How to transform large amounts of data into better decisions in Operations and Supply Chain Management is the main question that lies at the heart of all of the research projects of the Chair of Logistics and Quantitative Methods. During the last years, our researchers have developed a variety of new algorithms that combine machine learning methods with optimization techniques and we were able to show that these new approaches lead to very substantial performance improvements compared to methods that have long been considered “best-in-class”. We partnered with numerous companies from different industries and obtained rich data sets that allow us to demonstrate the superior performance of our new techniques.
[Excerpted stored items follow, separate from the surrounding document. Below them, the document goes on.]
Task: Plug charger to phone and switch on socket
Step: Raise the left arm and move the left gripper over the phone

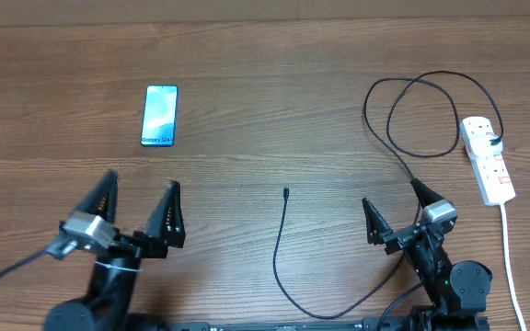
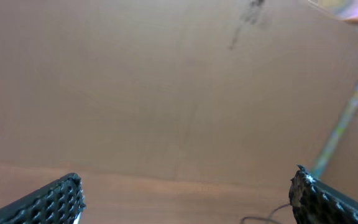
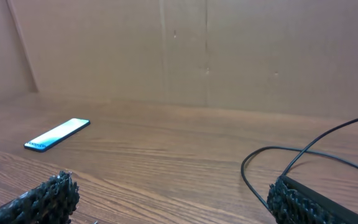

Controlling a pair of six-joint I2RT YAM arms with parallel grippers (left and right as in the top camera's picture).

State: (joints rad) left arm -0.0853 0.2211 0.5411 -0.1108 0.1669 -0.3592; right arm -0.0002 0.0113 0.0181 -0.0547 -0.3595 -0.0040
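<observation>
The phone lies flat at the table's far left, its light blue screen up; the right wrist view shows the phone far off to the left. The charger cable is thin and black. Its connector tip rests free mid-table, and the cable loops right and up to the white socket at the right. My left gripper stands open near the front left, below the phone, nothing between its fingers. My right gripper is open too, beside a cable loop.
A white cord runs from the socket down toward the table's front right edge. A brown cardboard wall closes off the back of the table. A short piece of black cable shows low in the left wrist view.
</observation>
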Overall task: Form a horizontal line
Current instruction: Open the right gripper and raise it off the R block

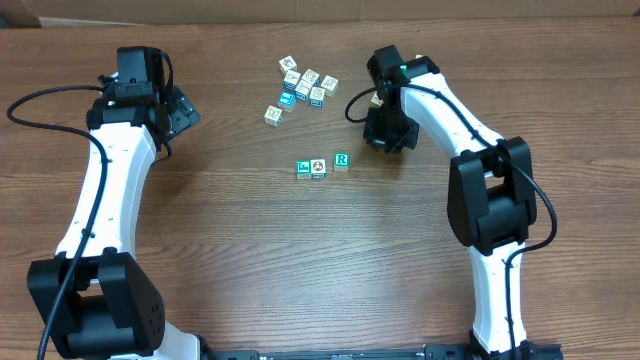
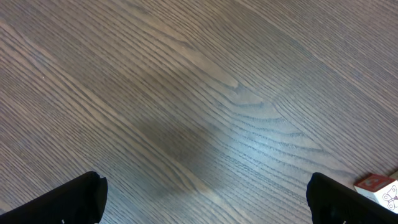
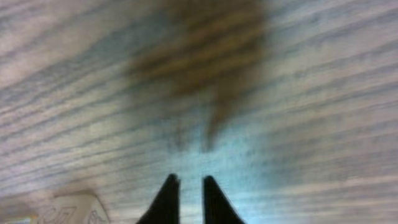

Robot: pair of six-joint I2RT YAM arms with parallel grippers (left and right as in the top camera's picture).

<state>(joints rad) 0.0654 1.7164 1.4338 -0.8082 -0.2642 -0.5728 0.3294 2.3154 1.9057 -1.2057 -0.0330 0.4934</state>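
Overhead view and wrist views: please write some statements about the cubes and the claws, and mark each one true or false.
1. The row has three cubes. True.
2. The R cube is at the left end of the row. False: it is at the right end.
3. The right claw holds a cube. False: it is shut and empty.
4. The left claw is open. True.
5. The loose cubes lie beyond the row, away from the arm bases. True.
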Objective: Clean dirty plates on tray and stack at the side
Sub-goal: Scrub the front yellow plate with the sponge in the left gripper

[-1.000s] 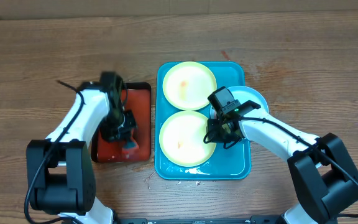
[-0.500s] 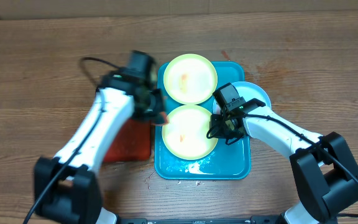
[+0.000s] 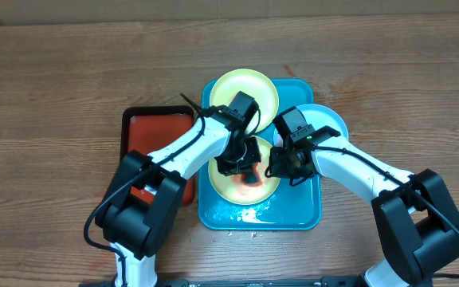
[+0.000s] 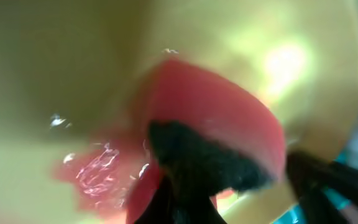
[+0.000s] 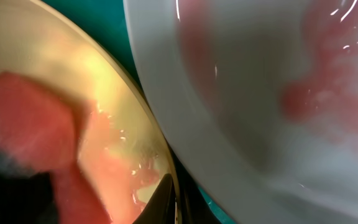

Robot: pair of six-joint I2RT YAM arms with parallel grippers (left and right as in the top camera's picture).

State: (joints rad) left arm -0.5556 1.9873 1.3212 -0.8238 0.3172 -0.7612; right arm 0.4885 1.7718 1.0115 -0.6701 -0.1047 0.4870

The practical and theoretical relevance and value of our work has recently been acknowledged by Management Science, the leading Journal in our discipline. The paper “Prescriptive Analytics for Flexible Capacity Management”, authored by Pascal Notz (a doctoral researcher at our chair, who recently completed his doctoral studies) and Richard Pibernik, was published in a special issue on “Data-driven Prescriptive Analytics”.

Link to the paper

Absract of the paper
Motivated by the real-world problem of a logistics company, this paper proposes a novel distribution-free prescriptive analytics approach—termed kernelized empirical risk minimization (kernelized ERM)—to solve a complex two-stage capacity planning problem with multivariate demand and vector-valued capacity decisions and compares this approach both theoretically and numerically with an extension of the well-known sample average approximation (SAA) approach termed weighted SAA. Both approaches use integrated machine learning algorithms to prescribe capacities directly from historical demand and numerous features (covariates) without having to make assumptions about the underlying multivariate demand distribution. We provide extensive analytical insights into both approaches. Most important, we prove the universal approximation property for the kernelized ERM approach when using a universal (data-independent) kernel and show how out-of-sample guarantees can be derived for various kernels. We demonstrate the applicability of both approaches to a real-world planning problem and evaluate their performance relative to traditional parametric approaches that first estimate a multivariate demand distribution and then solve a stochastic optimization problem and a nonparametric approach (SAA). Our results suggest that the two prescriptive analytics approaches can result in substantial performance improvements of up to 58% compared with traditional approaches. Additional numerical analyses shed light on the behavior and performance drivers of the various approaches and demonstrate that in our case, the prescriptive approaches are much more robust to variations of exogenous cost parameters than traditional approaches.